(PROVIDED DATA)

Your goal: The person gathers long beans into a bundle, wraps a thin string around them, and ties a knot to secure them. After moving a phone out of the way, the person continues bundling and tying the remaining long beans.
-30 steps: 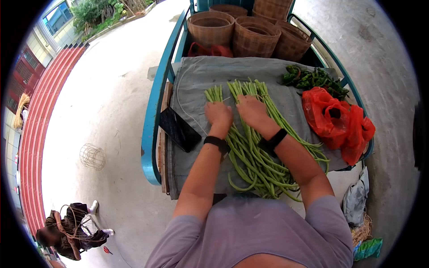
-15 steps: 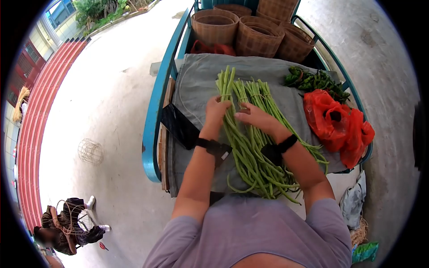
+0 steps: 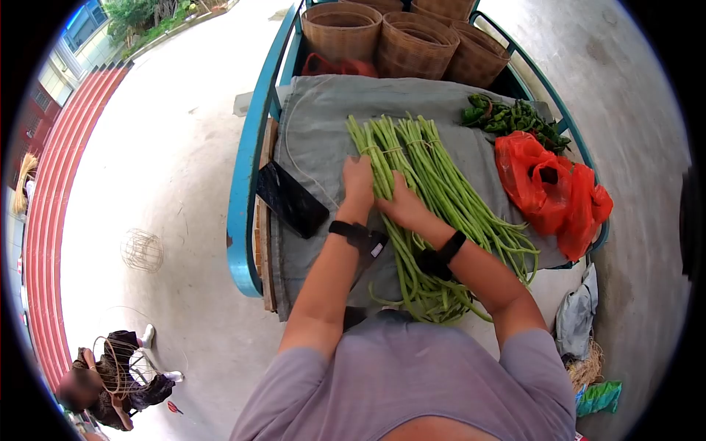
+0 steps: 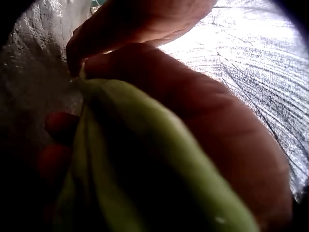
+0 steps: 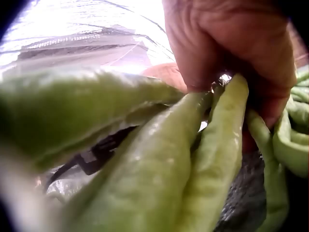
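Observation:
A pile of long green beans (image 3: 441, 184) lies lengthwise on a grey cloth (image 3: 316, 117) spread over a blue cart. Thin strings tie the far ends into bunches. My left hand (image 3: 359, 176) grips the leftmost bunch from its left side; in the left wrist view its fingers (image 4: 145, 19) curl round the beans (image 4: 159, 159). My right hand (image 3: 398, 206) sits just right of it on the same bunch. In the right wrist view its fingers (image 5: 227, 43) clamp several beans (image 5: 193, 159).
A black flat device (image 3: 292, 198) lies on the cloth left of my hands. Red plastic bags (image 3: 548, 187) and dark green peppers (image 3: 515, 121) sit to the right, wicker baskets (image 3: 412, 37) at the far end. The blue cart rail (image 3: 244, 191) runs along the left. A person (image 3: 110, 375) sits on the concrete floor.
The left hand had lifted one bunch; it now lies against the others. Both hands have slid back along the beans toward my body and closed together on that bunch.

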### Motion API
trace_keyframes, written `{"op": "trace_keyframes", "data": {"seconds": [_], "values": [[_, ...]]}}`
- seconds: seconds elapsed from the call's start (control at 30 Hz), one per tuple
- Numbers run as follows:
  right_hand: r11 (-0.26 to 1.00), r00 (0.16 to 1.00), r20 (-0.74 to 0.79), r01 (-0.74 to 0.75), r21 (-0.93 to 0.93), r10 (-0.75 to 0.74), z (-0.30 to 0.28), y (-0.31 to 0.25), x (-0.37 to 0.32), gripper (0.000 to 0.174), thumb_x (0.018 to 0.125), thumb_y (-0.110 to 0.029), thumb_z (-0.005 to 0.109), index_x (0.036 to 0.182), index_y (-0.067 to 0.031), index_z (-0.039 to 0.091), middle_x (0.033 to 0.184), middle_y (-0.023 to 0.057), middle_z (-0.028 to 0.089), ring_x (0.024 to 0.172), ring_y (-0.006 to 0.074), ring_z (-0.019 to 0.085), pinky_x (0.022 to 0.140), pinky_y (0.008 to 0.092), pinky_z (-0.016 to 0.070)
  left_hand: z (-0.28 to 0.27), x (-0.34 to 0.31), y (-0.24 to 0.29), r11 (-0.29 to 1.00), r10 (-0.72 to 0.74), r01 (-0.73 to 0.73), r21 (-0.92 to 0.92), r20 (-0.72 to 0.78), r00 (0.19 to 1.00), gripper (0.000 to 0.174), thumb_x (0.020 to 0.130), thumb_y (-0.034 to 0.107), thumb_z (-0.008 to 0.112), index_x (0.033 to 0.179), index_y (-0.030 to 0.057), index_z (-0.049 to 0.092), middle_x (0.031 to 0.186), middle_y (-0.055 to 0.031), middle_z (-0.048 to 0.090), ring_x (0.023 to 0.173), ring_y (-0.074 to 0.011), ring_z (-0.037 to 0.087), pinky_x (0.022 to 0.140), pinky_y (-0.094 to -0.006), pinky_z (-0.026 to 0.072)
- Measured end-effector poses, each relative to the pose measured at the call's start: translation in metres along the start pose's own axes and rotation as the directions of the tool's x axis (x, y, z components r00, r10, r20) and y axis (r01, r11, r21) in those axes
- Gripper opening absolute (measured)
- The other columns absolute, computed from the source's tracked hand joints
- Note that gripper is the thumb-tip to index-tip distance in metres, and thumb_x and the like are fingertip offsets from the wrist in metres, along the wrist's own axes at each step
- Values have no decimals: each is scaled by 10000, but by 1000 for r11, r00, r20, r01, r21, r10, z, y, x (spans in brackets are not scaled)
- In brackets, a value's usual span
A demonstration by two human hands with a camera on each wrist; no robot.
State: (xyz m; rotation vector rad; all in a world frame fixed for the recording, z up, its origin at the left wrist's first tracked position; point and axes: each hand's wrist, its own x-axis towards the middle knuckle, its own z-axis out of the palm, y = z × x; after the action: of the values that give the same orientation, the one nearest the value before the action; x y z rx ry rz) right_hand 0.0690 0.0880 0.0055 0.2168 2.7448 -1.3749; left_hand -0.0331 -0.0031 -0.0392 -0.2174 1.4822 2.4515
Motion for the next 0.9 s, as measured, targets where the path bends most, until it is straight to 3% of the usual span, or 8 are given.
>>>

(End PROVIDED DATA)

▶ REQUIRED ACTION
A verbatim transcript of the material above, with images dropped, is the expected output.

▶ RESULT
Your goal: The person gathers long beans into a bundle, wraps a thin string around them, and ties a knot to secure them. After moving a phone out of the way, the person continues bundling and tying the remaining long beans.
-30 steps: 
-15 steps: 
+0 steps: 
+0 steps: 
+0 steps: 
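Observation:
A pile of long green beans (image 3: 441, 184) lies lengthwise on a grey cloth (image 3: 316, 117) spread over a blue cart. Thin strings tie the far ends into bunches. My left hand (image 3: 359, 176) grips the leftmost bunch from its left side; in the left wrist view its fingers (image 4: 145, 19) curl round the beans (image 4: 159, 159). My right hand (image 3: 398, 206) sits just right of it on the same bunch. In the right wrist view its fingers (image 5: 227, 43) clamp several beans (image 5: 193, 159).
A black flat device (image 3: 292, 198) lies on the cloth left of my hands. Red plastic bags (image 3: 548, 187) and dark green peppers (image 3: 515, 121) sit to the right, wicker baskets (image 3: 412, 37) at the far end. The blue cart rail (image 3: 244, 191) runs along the left. A person (image 3: 110, 375) sits on the concrete floor.
The left hand had lifted one bunch; it now lies against the others. Both hands have slid back along the beans toward my body and closed together on that bunch.
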
### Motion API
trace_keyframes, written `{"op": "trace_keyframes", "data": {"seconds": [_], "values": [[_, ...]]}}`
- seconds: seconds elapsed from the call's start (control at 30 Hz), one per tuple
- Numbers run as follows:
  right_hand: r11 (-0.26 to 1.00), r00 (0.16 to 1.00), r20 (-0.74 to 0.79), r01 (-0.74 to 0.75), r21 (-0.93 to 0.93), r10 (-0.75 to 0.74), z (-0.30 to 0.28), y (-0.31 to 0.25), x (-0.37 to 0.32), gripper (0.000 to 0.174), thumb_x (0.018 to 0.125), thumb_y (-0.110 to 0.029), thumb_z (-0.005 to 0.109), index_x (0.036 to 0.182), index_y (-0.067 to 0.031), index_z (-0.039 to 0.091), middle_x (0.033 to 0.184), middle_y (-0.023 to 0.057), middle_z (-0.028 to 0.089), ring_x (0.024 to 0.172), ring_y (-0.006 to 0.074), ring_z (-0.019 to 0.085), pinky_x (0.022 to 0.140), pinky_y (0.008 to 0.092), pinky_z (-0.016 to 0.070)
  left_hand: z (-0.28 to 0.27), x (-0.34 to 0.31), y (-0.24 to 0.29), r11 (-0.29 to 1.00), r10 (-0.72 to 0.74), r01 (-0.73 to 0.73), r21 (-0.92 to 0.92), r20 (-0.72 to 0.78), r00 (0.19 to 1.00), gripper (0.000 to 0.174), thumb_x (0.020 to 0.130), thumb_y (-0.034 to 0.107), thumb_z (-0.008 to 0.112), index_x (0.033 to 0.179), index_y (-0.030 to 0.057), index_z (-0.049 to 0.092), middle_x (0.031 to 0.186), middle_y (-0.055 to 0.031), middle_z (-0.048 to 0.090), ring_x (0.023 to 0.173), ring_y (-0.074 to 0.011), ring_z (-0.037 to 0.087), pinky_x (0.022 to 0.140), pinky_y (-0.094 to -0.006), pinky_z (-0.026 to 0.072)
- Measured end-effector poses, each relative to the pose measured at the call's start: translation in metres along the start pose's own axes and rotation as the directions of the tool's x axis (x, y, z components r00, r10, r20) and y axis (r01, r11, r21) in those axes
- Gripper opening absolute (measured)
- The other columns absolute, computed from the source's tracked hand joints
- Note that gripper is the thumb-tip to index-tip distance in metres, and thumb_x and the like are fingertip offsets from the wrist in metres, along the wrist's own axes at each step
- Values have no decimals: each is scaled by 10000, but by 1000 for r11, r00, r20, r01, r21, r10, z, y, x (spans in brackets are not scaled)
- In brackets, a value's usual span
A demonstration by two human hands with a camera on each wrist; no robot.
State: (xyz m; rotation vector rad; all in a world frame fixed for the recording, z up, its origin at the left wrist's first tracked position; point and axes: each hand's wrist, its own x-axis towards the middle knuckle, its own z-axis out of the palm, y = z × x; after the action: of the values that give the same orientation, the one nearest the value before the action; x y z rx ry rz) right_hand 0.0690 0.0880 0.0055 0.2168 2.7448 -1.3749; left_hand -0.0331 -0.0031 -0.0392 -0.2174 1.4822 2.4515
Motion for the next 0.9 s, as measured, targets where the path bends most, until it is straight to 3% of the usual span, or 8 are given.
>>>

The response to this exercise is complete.